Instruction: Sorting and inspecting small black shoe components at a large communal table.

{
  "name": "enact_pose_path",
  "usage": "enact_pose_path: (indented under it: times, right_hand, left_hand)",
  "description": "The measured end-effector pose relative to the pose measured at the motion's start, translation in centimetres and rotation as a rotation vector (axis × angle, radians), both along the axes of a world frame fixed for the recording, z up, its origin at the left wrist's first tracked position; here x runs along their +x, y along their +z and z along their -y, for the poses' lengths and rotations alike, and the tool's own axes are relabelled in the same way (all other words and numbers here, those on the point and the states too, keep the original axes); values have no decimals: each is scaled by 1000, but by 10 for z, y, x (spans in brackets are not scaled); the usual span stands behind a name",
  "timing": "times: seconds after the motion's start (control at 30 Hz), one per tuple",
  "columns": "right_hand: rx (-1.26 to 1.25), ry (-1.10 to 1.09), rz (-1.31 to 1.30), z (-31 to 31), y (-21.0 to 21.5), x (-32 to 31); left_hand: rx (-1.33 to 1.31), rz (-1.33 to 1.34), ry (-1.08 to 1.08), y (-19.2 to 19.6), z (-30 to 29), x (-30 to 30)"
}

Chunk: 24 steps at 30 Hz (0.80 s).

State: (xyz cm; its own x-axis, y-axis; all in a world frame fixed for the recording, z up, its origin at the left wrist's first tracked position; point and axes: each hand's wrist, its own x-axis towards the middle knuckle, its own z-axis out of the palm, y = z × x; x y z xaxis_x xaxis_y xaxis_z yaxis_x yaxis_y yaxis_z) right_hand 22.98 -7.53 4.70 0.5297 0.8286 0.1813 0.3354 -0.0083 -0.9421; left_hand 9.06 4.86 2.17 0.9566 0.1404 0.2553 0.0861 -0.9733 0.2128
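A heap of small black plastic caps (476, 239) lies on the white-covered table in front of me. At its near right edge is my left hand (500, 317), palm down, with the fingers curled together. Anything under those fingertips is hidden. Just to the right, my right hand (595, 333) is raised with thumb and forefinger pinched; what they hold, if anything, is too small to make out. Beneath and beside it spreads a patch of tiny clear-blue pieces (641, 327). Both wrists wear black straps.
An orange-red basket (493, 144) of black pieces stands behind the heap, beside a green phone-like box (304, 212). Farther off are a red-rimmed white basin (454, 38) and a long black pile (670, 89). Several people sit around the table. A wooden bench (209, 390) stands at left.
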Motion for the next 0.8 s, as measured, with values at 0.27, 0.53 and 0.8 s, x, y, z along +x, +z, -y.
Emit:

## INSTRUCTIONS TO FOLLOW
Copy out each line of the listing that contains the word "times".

## EXERCISE RESULT
  "usage": "enact_pose_path: (indented under it: times, right_hand, left_hand)",
  "timing": "times: seconds after the motion's start (control at 30 Hz), one per tuple",

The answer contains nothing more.